Work required: In the entries below, find each line with the word "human" and return it.

═════ Given entries ═════

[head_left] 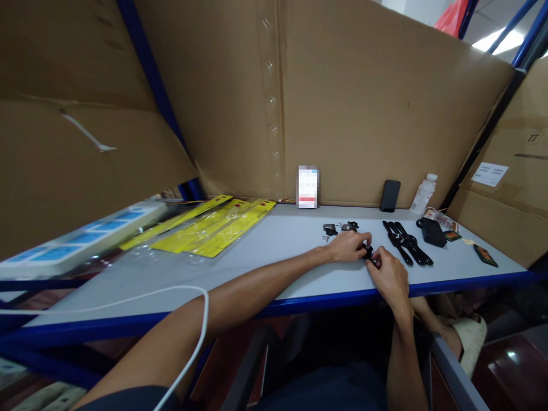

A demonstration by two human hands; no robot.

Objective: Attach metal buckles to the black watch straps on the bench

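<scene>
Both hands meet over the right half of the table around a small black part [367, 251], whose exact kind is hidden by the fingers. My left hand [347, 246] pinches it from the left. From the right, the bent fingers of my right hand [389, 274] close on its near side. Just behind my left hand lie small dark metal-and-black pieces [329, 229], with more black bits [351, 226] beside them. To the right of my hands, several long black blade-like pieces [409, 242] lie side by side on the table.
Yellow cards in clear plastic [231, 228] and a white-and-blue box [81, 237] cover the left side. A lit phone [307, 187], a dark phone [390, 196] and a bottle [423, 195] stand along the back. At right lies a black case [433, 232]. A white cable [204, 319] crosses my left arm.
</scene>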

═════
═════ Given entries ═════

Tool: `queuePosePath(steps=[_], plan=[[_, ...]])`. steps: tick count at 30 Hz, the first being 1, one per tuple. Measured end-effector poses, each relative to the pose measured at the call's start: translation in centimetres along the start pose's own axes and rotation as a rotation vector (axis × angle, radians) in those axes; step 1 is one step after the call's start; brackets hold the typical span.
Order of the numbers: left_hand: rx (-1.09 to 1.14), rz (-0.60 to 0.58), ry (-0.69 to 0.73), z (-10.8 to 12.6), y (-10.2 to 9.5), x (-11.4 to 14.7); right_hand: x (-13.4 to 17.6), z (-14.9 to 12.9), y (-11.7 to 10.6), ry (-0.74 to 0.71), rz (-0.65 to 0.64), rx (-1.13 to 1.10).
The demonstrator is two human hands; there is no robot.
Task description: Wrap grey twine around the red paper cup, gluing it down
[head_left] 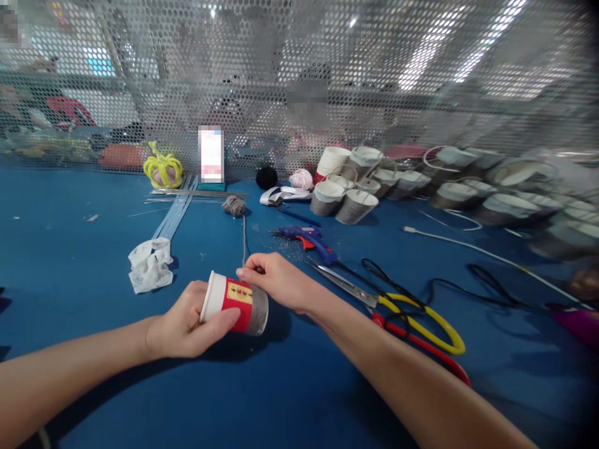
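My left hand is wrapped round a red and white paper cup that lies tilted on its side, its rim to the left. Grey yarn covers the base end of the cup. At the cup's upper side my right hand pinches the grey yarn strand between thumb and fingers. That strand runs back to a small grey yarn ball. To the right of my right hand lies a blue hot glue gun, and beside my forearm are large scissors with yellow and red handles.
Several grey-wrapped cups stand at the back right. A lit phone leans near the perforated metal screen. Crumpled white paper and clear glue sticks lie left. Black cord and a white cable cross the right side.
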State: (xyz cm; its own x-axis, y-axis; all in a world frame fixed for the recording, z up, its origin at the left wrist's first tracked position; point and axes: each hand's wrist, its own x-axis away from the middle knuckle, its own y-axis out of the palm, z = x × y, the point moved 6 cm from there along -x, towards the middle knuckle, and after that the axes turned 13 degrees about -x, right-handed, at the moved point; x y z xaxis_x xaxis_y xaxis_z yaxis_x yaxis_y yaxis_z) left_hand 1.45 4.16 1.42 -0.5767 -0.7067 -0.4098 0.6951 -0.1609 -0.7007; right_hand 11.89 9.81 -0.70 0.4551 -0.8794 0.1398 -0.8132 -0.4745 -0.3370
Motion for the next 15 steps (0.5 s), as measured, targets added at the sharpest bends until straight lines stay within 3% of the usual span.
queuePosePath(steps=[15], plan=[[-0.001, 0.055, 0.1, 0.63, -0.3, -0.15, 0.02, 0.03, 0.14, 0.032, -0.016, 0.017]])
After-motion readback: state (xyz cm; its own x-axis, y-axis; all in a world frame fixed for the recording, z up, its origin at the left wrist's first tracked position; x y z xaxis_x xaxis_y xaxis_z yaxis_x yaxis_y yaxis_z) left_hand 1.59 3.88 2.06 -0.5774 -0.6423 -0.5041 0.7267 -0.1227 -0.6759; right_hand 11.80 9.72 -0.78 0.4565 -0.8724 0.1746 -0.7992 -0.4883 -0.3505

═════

Answer section:
A demonstration by two human hands; no robot.
The demonstrator is two human hands; there is no robot.

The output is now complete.